Ecole de Mars Style,
Gladius Style,
or "Artillery-Style"

The following sword is yet another one that I cannot positively identify. It appears to be a costume, fraternal or society sword - in the French Ecole de Mars Revolutionary Military Academy, c.1794/5 style - but this example most likely dates from the period of about 1900 to 1950 (possibly later).

The hilt crossguard, ferrule, and pommel are all integrated and of cast brass.The style is very similar to the neo-classical Roman Gladius Short-Sword. The grip has 12 rows of "fish-scales" or "feathers." The cross-guard is devoid of proper quillon finials, and crossguard ends in 90 degree angles. Hilt is attached to the blade by method of peening and deforming the blade tang.

The blade is 17-3/4" long; blade cross-section is flat rectangular ~ 1/8" in thickness, ~1-3/8 in height. The blade is un-fullered; doubled-edged but edges are flat, not sharpened. The sword is obviously intended for a non-combatant - blade-point is blunted - and would not be useful as a cutting or thrusting weapon. Blade is unmarked, so maker is not immediately apparent.

The scabbard is 19-1/8" long, including drag. It is sheet-steel, brass-plated, with red-velvet vertical center-cloth (color indicates rank); the drag is of brass and is retained by two side-screws, near the top; throat is unremarkable with the exception of the two hanger ringlets.

Further thoughts -
I am sure this is for ceremonial or costume use only and I was told this sword came from an Independent Order of Odd Fellows (IOOF) lodge (not a Masonic order).
A comparable sword is listed in the Ames Sword Company catalog of the late 1800's as item number 339 under I.O.O.F. [Independent Order of Odd Fellows] - Short Swords, "Roman Sword, square edged, Velvet Scabbard."

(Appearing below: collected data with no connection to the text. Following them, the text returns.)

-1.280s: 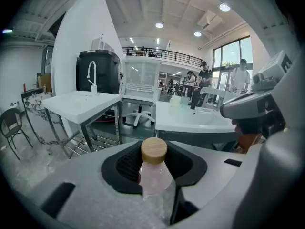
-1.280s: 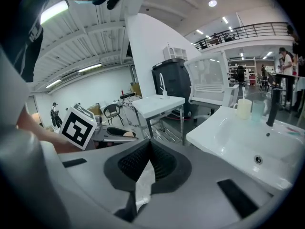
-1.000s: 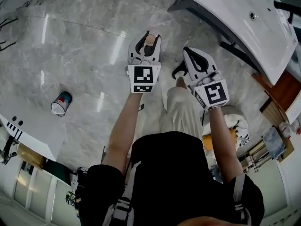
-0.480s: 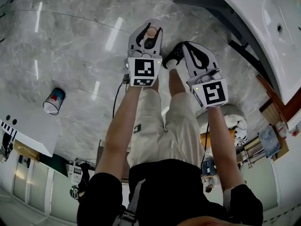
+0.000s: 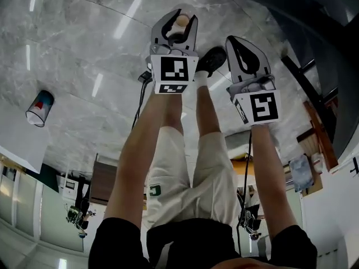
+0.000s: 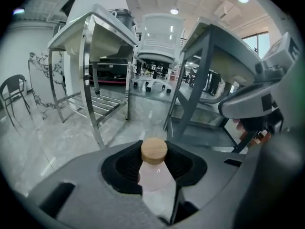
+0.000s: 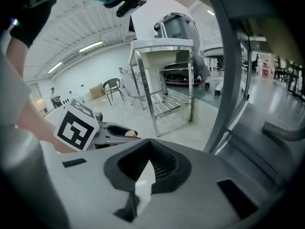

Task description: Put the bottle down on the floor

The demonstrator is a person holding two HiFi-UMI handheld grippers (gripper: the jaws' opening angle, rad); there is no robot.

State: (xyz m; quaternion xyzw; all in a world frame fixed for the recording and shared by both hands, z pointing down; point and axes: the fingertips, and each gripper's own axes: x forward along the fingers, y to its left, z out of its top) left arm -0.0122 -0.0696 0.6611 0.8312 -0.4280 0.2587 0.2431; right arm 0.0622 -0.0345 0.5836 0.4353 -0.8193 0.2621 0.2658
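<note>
Only the round wooden cap and pale pink shoulder of the translucent plastic bottle (image 6: 154, 168) can be seen. The rest of its body is buried between the black pads of the left tongs (image 5: 180, 17), which are clamped on its neck. In the head view just the cap peeks out at the tip of those tongs, held over the grey marbled floor (image 5: 84, 38). How far the bottle's base is from the floor cannot be told.

The right tongs (image 7: 148, 147) are closed with nothing in them, their pads meeting at the tip. A thin slit lower down shows only pale floor.

A black shoe (image 5: 212, 60) sits between the two tongs, just beside the left pair. To the left the floor lies open as far as a red, white and blue cup (image 5: 39, 108) near the picture's edge, well apart from the bottle.

Ahead in the left gripper view stand a steel-legged white table (image 6: 90, 46) and a grey-legged table (image 6: 209, 51), with floor showing between them.
</note>
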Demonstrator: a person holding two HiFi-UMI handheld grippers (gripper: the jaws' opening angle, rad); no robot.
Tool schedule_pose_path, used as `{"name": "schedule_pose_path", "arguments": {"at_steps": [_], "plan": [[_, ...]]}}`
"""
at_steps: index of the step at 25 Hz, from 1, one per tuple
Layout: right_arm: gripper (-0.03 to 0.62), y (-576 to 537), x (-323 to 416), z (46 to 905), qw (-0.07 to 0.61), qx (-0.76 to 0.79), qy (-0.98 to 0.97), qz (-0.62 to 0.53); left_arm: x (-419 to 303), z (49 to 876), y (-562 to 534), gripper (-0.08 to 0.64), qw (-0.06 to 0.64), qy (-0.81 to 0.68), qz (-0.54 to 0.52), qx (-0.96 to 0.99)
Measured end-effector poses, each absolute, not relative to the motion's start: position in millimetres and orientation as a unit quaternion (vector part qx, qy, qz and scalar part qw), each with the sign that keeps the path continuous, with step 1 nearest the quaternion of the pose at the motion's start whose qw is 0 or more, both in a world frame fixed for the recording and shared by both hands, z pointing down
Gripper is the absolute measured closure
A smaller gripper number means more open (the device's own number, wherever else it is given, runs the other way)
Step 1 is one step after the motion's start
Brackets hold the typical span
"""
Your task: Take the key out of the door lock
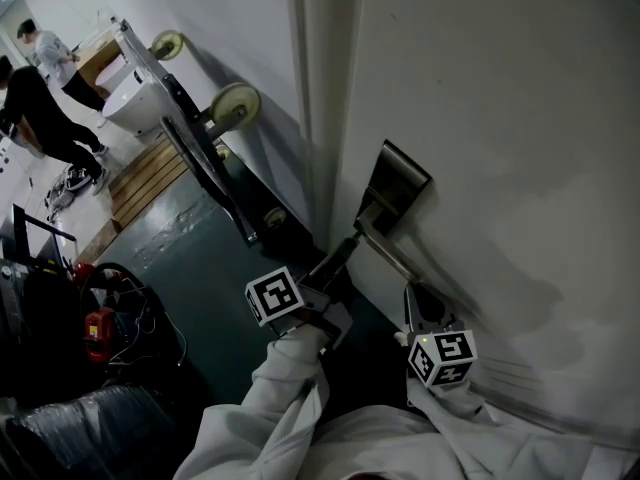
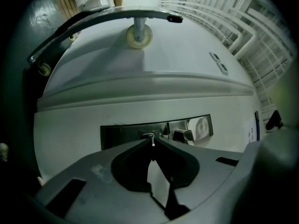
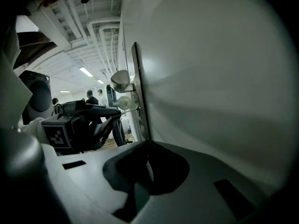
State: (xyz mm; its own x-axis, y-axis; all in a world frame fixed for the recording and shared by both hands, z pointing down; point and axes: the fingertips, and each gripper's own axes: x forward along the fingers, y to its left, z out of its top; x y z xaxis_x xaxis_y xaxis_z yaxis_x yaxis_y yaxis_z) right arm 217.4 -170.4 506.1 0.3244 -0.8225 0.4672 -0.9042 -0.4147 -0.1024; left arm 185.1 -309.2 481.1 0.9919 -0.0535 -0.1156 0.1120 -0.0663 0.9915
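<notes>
the white door (image 1: pixel 500 118) fills the right side, and its left edge runs down beside the wall. the left gripper (image 1: pixel 345 248) reaches to the metal lock plate (image 2: pixel 126 135) near that edge. its claw is pressed together on the key (image 2: pixel 150 138), a thin metal piece standing between the tips right at the plate. the handle (image 2: pixel 183 135) juts from the plate just right of the key. the right gripper (image 1: pixel 418 303) hangs near the door face, below the handle, claw pressed together on nothing.

open room lies to the left: a strip of dark floor (image 1: pixel 190 268) runs from the door's edge toward the far left. a tipped cart (image 1: pixel 200 158) leans along the wall and narrows that strip. dark bags and cables crowd the near left corner.

counted: one door, one lock plate, one handle, one key, two grippers, one cart with two pale wheels (image 1: pixel 235 103) showing, and two people (image 1: pixel 40 108) at the far left.
</notes>
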Motion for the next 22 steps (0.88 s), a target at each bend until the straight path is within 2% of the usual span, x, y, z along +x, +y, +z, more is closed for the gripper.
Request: {"name": "schedule_pose_path", "arguments": {"at_steps": [13,22], "plan": [[0.540,-193,185,508,0.090,0.782,-0.577,0.216,122,486,-329,0.533,0.646,-0.035,-0.086,0.757],[0.540,-200,167,498,0.090,0.764,-0.608,0.197,64,489,-349,0.532,0.567,-0.116,-0.083,0.812]]}}
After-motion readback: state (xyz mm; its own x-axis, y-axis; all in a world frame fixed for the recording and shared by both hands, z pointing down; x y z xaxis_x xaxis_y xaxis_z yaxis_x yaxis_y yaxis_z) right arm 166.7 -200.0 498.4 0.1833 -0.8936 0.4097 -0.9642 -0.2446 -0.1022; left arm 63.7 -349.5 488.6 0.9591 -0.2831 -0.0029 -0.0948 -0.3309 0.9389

This design is very similar to a type apparently used by pupils of the French Revolutionary Military Academy Ecole de Mars, apparently in the year 1794 - perhaps 1795 - only. I have no aspirations that this might be that exact style sword, although this design was clearly created from that original pattern. The original is discussed in at least two works: European & American Arms by Claude Blair, pages 102 (text) and 103 (illustration); it is described as a "sword a l'antique of a pupil of the Ecole de Mars, the Revolutionary military academy that existed during the year 1794 only. Hilt entirely of brass. Straight, double-edged, leaf-shaped blade 530mm long. Wooden sheath covered with cloth - the colour varying according to the rank, etc., of the owner - and mounted in brass. This sword was designed, in imitation of an ancient Roman gladius, by the artist Jacques Louis David (1748-1825)"; and Swords and Hilt Weapons by Michael Coe, et al, on page 90 (illustration on same page) it discusses a "sword of a member of the Ecole de Mars [War College], French, c.1795, designed by the painter David. The hilt is of brass, with a steel guard, and the scabbard is brass mounted."
I am sure there are other references for the original sword, but I am not aware of them at this time.
The initially obvious differences - between the original sword and the one illustrated on this page - is the absence of a fragile curved "knuckle-guard" (attached at the crossguard in a 90 degree, rear-ward facing, disconnected at the pommel), two langets extending downward over the blade ricasso, and two fragile pincer-like quillons - perhaps intended as counter-guards - extending over the blade edges at the ricasso. These extra devices appear on the originals, not on this example.